Kami tidak mau, mereka langsung menyerang kami. Pertarungan seru antara kami dan mereka. Ketika peluru aku lesatkan ke tubuh mereka, tubuh mereka tampak biasa-biasa saja. Mereka malah tertawa-tawa.
“Mungkin mereka adalah anak buah dari paranormal yang hendak kita tangkap.” Aku berbisik pada Willy.
“Sepertinya begitu, Komandan. Dari cara mereka bertarung pun seperti memiliki kekuatan tak kasat mata.” Willy juga mempunyai pikiran yang sama denganku.

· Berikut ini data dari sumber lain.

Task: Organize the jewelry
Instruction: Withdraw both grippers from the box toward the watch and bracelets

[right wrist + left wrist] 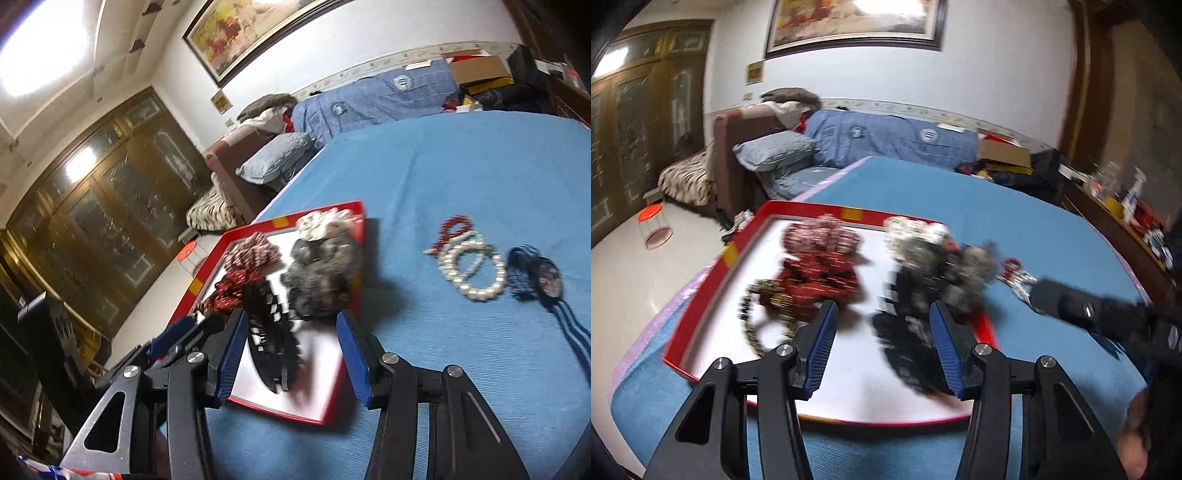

Aku berinisiatif mengambil senjata-senjata yang sudah mendapatkan mantra dari sesepuh desa. Tetapi ketika aku masuk ke mobil, aku tidak menemukan satu pun senjata di sana. Padahal tadi senjata-senjata itu ada di bangku belakang, dekat tempat duduk Tedjo.
“Senjata-senjata itu hilang. Siapa yang berani mengambil peralatan senjata kita?” Aku berbisik lagi pada Willy yang sibuk menembaki mereka.
“Coba tanya Tedjo, Komandan.”
Aku tidak lagi mengajaknya berbicara dan seketika mencari Tedjo. Aku tidak menemukan Tedjo sama sekali. Dia ke mana? Bukannya dia seharusnya ikut bertarung untuk melumpuhkan mereka. Ada yang aneh.
“Tedjo. Tedjo.” Aku berteriak-teriak memanggilnya. Sudah bermeter-meter aku berjalan meninggalkan mereka, tetapi jejak Tedjo tidak tampak sedikit pun.
Kalau aku terus berjalan dan tidak tahu arah, aku malah akan tersesat. Karena takut tersesat, aku memutuskan untuk kembali bergabung dengan mereka.
Ketika aku sampai di mobil. Aku terkejut ternyata Tedjo sedang membenahi celananya yang agak melorot.
“Dari mana saja kamu, Tedjo?” Tedjo agak melompat karena terkejut.
“Bikin kaget saja, Komandan. Aku tadi buang air besar dulu, Komandan. Perutku sakit.” Tedjo mengelus-elus dadanya karena masih berefek kagetnya.